2. The recording apparatus according to claim 1, wherein

when a ratio A of an application amount of the white ink composition to an application amount, 100 mass %, of the non-white ink composition is calculated in a region in which the application amount of the non-white ink composition is largest among regions of the recording medium that are provided with the white ink composition and the non-white ink composition,

a ratio A1 of the first recording mode is less than a ratio A2 of the second recording mode.

3. The recording apparatus according to claim 1, wherein

when a ratio A of an application amount of the white ink composition to an application amount, 100 mass %, of the non-white ink composition is calculated in a region in which the application amount of the non-white ink composition is largest among regions of the recording medium that are provided with the white ink composition and the non-white ink composition,

a ratio A1 of the first recording mode is less than 80 mass %.

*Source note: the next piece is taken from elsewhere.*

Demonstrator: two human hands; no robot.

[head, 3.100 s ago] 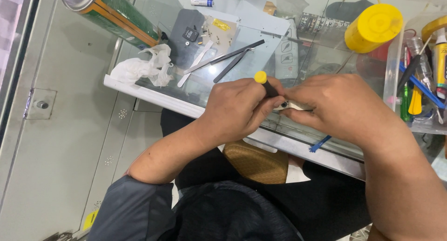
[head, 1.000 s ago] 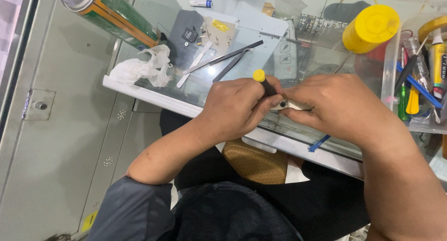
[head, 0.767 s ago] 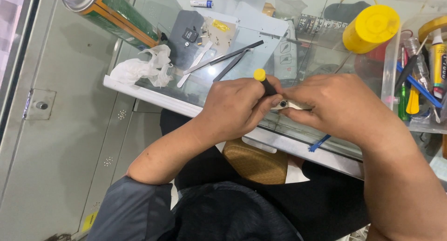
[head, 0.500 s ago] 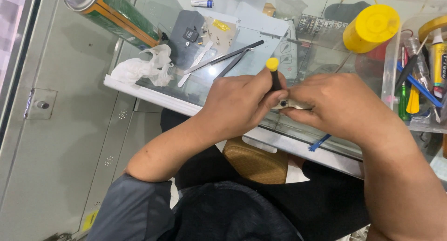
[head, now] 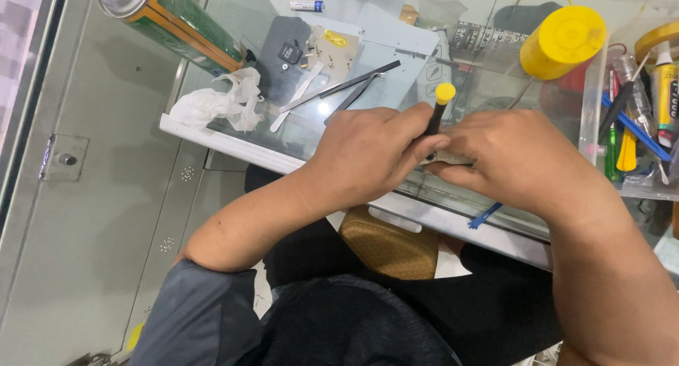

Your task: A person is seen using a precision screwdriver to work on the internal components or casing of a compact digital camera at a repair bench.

4. The recording apparatus according to claim 1, wherein

when a ratio A of an application amount of the white ink composition to an application amount, 100 mass %, of the non-white ink composition is calculated in a region in which the application amount of the non-white ink composition is largest among regions of the recording medium that are provided with the white ink composition and the non-white ink composition,

a ratio A2 of the second recording mode is 80 mass % or more.

5. The recording apparatus according to claim 1, wherein

a content of the white colorant is 8.0 mass % or more with respect to a total amount of the white ink composition.

6. The recording apparatus according to claim 1, wherein

the white ink composition contains organic solvents and

a content of an organic solvent with a normal boiling point of lower than 200° C. among the organic solvents is 50 mass % or more with respect to a total amount of the organic solvents.

7. The recording apparatus according to claim 1, wherein

the white ink composition contains organic solvents and a maximum of normal boiling points of the organic solvents is 250° C. or lower.

8. The recording apparatus according to claim 1, wherein

the white ink composition contains organic solvents and a weighted average of normal boiling points of the organic solvents is 200° C. or lower.

9. The recording apparatus according to claim 1, wherein

in the first recording mode, the main scan in which the white ink composition and the non-white ink composition are applied to the scan region is performed on a same region a plurality of times.

10. The recording apparatus according to claim 1, wherein

each of the white ink composition and the non-white ink composition is an aqueous ink composition or a solvent-based ink composition.

11. The recording apparatus according to claim 1, wherein

the recording medium is a low-absorbent recording medium or a non-absorbent recording medium.

12. The recording apparatus according to claim 1, wherein

the recording medium is a non-white recording medium.

13. The recording apparatus according to claim 1, wherein

in the first recording mode,

a layer containing the white ink composition is formed by a main scan different from a main scan in which a layer containing the white ink composition and the non-white ink composition is formed and

the layer containing the white ink composition and the non-white ink composition and the layer containing the white ink composition are formed so as to be stacked.

14. A recording method comprising:

using the recording apparatus according to claim 1;

selecting the first recording mode or the second recording mode; and

performing recording in a selected recording mode.